Reaction-diffusion model for STIM-ORAI interaction: the role of ROS and mutations

TL;DR

This paper develops a reaction-diffusion model to analyze STIM-ORAI interactions during calcium channel formation, incorporating ROS effects and mutations, to better understand calcium influx regulation in cells.

Contribution

The study introduces a reaction-diffusion model based on Hoover and Lewis (2011) to quantify STIM-ORAI interactions, including ROS inhibition and mutation effects, providing new insights into calcium channel dynamics.

Findings

Mutations in ORAI1 significantly reduce CRAC channel amplitude.

ROS inhibits ORAI1 channels, decreasing calcium influx.

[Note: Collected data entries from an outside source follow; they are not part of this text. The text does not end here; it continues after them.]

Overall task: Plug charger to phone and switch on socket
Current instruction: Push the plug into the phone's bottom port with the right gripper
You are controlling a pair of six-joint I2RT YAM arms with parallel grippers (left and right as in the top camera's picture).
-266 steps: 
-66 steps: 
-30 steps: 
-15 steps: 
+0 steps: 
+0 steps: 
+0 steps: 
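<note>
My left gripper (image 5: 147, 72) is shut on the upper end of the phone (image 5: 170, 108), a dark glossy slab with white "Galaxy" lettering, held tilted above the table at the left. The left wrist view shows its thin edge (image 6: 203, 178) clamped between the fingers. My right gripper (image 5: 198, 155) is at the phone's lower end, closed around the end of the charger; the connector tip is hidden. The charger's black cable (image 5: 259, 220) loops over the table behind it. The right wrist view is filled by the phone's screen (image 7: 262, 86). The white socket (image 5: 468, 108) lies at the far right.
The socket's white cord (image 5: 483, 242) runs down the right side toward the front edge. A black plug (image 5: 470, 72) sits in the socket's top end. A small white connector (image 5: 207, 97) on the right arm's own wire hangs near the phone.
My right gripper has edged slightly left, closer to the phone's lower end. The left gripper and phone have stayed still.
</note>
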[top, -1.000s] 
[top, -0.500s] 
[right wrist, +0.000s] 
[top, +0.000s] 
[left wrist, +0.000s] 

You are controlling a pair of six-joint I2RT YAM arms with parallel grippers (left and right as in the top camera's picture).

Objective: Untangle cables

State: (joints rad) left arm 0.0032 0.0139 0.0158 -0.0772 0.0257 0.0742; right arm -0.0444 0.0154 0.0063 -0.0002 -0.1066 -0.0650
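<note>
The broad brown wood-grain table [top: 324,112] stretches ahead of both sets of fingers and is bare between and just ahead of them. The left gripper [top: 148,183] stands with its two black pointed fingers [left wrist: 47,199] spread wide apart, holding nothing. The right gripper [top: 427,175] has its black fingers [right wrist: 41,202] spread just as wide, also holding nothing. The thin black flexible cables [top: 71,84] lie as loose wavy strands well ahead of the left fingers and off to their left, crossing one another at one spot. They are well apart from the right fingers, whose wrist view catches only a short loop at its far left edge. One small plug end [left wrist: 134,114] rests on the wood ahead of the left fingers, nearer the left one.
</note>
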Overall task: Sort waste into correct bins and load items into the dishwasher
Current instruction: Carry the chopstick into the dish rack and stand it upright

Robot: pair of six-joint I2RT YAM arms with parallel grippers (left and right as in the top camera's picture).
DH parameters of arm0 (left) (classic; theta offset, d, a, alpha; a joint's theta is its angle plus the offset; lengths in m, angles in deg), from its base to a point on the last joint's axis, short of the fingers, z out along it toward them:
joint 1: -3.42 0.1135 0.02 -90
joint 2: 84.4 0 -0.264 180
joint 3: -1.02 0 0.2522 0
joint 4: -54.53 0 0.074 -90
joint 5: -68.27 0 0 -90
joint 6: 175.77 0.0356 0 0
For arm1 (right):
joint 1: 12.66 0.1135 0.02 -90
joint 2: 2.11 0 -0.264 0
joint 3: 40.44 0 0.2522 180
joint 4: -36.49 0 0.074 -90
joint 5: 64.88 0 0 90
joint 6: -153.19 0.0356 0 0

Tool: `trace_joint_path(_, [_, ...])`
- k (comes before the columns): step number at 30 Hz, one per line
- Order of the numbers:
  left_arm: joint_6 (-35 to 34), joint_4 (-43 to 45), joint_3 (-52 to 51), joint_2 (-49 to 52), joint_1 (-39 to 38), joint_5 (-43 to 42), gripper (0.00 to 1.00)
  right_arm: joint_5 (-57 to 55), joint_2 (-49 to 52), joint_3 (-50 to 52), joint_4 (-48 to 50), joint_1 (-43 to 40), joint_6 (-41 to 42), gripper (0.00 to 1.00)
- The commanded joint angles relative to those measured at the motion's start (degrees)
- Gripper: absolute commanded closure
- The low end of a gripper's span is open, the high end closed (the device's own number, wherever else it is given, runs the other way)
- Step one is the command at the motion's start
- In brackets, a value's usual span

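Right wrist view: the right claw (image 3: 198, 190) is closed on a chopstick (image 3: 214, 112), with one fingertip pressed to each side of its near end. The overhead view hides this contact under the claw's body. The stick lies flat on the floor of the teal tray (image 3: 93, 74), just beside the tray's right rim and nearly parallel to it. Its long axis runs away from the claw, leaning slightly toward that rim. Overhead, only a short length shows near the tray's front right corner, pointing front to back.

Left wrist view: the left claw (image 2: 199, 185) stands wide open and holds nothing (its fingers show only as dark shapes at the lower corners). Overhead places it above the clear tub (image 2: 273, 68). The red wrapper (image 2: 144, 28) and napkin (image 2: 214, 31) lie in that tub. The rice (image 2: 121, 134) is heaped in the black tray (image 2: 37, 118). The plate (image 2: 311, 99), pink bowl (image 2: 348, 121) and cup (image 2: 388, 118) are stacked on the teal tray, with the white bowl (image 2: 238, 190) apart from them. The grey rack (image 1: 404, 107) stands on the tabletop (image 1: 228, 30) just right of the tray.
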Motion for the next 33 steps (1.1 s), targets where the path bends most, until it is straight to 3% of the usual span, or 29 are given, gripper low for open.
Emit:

Model aligns with experimental data on channel stoichiometry and ratios.

Abstract

Release of $Ca^{2+}$ from endoplasmatic retriculum (ER) $Ca^{2+}$ stores causes stromal interaction molecules (STIM) in the ER membrane and ORAI proteins in the plasma membrane (PM) to interact and form the $Ca^{2+}$ release activated $Ca^{2+}$ (CRAC) channels, which represent a major $Ca^{2+}$ entry route in non-excitable cells and thus control various cell functions. It is experimentally possible to mutate ORAI1 proteins and therefore modify, especially block, the $Ca^{2+}$ influx into the cell. On the basis of the model of Hoover and Lewis (2011) [Hoover P J and Lewis R S, 2011], we formulate a reaction-diffusion model to quantify the STIM1-ORAI1 interaction during CRAC channel formation and analyze different ORAI1 channel stoichiometries and different ratios of STIM1 and ORAI1 in comparison with experimental data. We incorporate the inhibition of ORAI1 channels by ROS into our model and calculate its contribution to the CRAC channel amplitude. We observe a large decrease of the CRAC channel amplitude evoked by mutations of ORAI1 proteins.